Sorry, but I could have told the investors. In what universe would Apple Corps Ltd. or Sony Music Publishing licensing the use of the Beatles’ music for a small-scale independent production? “Backbeat,” the great early Beatles biopic from 1994, faced the same stumbling block but made artistic hay out of it (which it could because the film was only set in Liverpool and Hamburg). But when “Midas Man” reaches the moment when the Beatles become famous, you feel the absence of their music, as if scenes had been cut.
Finding actors to impersonate the Beatles is almost always a tricky endeavor, but I thought these actors did a reasonable job – Blake Richardson fervently reproducing Paul’s grins and headbutts and cherubic stubbornness, Jonah Lees nailing the vulnerability beneath John’s hostility (even though he too short!—couldn’t they have given him lifts?).
Backstage at the Cavern Club after he first saw them, Brian says, “You were meh-velous”, leading to much mockery of his elegant airs. But his loyalty is real. When it looks like the Beatles can’t find a record label to sign them, he perseveres, and they land an audition at Parlophone, a label that specializes in comedy. There, they must win over the house producer, George Martin, played by Charley Palmer Rothwell, who resembles Martin so much – and so exquisitely mimics his meticulous brilliance and the Mona Lisa’s furtive gaze – that he elevates the film, and in a strange way. way, hurts a little. Rothwell reminds you, for a few minutes, what a biopic looks like when it lives up to the gold standard of authenticity. The rest of “Midas Man”…not so much. (Jay Leno as Ed Sullivan? We get the concept, but it still plays like…huh?)

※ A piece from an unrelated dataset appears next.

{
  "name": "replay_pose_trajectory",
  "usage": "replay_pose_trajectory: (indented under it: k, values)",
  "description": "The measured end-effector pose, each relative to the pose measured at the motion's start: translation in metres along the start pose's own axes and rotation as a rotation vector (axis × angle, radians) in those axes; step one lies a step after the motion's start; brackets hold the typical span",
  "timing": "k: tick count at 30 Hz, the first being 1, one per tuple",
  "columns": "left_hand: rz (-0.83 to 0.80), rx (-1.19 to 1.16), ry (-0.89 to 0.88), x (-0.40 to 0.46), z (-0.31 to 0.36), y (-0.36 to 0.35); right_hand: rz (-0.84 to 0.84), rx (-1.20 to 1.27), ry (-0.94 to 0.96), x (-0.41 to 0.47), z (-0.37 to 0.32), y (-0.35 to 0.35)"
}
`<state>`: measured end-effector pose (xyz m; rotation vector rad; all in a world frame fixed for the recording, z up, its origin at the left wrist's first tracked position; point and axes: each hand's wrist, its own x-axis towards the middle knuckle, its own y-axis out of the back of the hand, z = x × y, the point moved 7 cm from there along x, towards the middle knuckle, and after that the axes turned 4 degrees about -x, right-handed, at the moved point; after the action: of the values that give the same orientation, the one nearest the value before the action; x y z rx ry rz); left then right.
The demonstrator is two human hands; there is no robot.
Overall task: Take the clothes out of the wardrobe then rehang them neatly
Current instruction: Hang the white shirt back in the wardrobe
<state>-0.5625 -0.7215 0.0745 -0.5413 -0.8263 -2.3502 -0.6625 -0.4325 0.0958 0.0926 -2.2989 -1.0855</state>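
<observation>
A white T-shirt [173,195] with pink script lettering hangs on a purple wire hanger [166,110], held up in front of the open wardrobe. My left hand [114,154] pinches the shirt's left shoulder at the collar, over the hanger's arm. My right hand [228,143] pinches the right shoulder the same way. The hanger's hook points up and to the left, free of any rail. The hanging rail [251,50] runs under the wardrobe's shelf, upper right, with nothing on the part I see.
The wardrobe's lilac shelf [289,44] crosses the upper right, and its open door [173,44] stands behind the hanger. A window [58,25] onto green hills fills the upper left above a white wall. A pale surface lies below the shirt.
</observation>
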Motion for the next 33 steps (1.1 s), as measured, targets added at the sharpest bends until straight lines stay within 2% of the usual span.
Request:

That said, “Midas Man” is never less than watchable, and it captures something about Brian Epstein that is honest and affecting. His devotion to the Beatles, and to making them more legendary than Elvis, is so consuming that he seems like a man living his dream. But keeping his romantic life in the closet torments him. He has his connections (and doesn’t seem to harbor any guilt about his sexuality), but the intense intolerance of his society makes it nearly impossible for him to be with someone. And so the prison Brian finds himself in is one of spiritual isolation. He has no family of his own and desperately wants one. The Beatles are kind of like family, and so is the nice Cilla Black (Darci Shaw), one of his budding artists. But they cannot fill that void of loneliness. So when John, shocked by the controversy over his-Beatles-is-bigger-than-Jesus comment, tells Brian in 1966 that he wants to stop touring, it’s as if Brian is kicked off the train of his own existence.
“Midas Man” makes us feel for Brian. Still, the film is too sketchy about too much. It shows the outside of his actual London townhouse, but what about his hobbies? His taste in movies? Give us something beyond scenes that have that quality on the nose. In the last part of the film, we needed to see more of how Brian’s relationship with the Beatles developed. “Midas Man” suggests that once the group finished touring, they almost didn’t need Brian anymore; that was not the case.
And ultimately, the film doesn’t veer far enough to the dark side. Brian Epstein died on August 27, 1967 of an accidental drug overdose. He was 32 and sitting on top of the world. Still, he had huge doses of upper and lower parts in his system. This was one of those overdoses that had the absolute reverberation of a slow, unconscious descent into self-destruction. The “Midas Man” should not have settled things by leaving that chapter of his life a mystery. Brian Epstein deserves more than a watchable, useful, in too many ways run-down biopic. Let’s hope that one day (perhaps in Sam Mendes’ upcoming Beatles movies?) his behind-the-scenes genius, and highly civilized joy and torment, will be given their due.